Exercise objective. Produce a faithful copy of the data, one that leaves out the pictures.

Source data.
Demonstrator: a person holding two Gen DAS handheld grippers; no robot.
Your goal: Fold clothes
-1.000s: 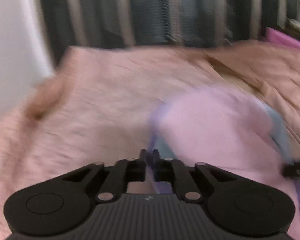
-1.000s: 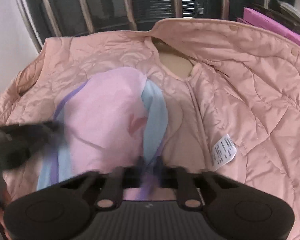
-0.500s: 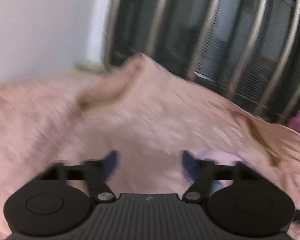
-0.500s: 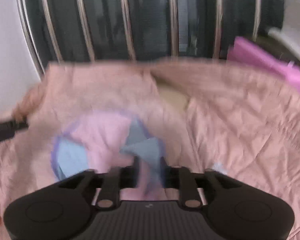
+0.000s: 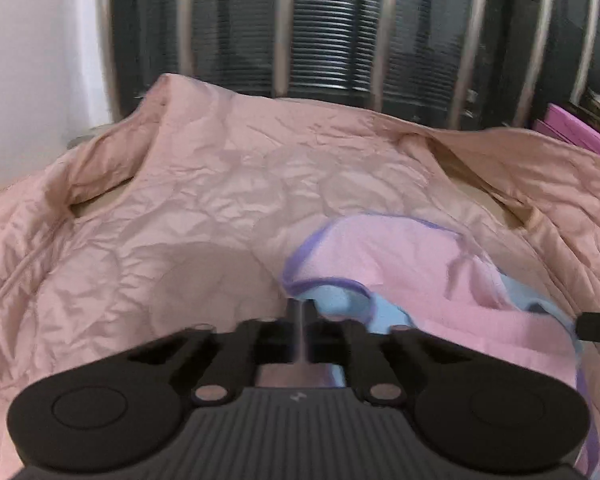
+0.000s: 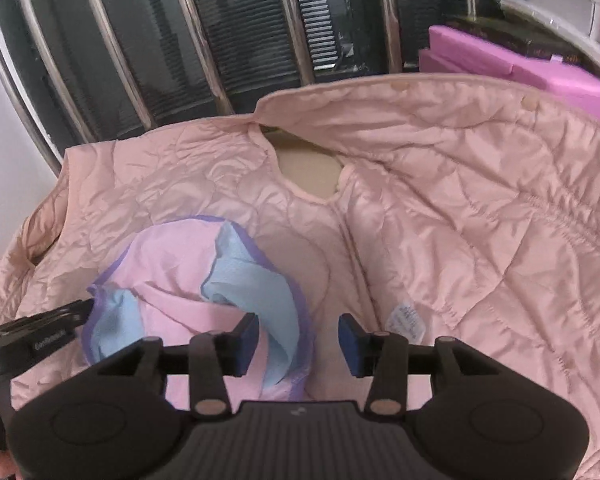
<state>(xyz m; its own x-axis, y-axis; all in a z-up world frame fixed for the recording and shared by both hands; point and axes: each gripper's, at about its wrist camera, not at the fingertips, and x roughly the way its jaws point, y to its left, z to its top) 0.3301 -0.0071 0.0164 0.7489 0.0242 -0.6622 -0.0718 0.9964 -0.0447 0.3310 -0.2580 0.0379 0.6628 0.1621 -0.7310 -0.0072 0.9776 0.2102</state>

Output for this task.
Demonstrator: a person holding two Gen DAS handheld grippers; no robot.
Your goal: Fold clothes
-1.000s: 
-1.000s: 
-0.500s: 
-0.500s: 
+0.000s: 
+0.000s: 
<state>(xyz m; its own x-axis, y-axis; all in a z-up world frame fixed for the recording and shared by both hands; point and axes: each gripper's, at about its wrist camera, not at the fingertips, and x roughly the way its jaws point, y to its left, z to its top) 0.3301 -0.0071 0.0164 0.7489 0.0242 -0.6622 -0.0718 0.9964 -0.0447 0.3310 -0.2580 0.0379 0.6628 0.1621 -0.7310 -0.0072 0.9776 0.2102</state>

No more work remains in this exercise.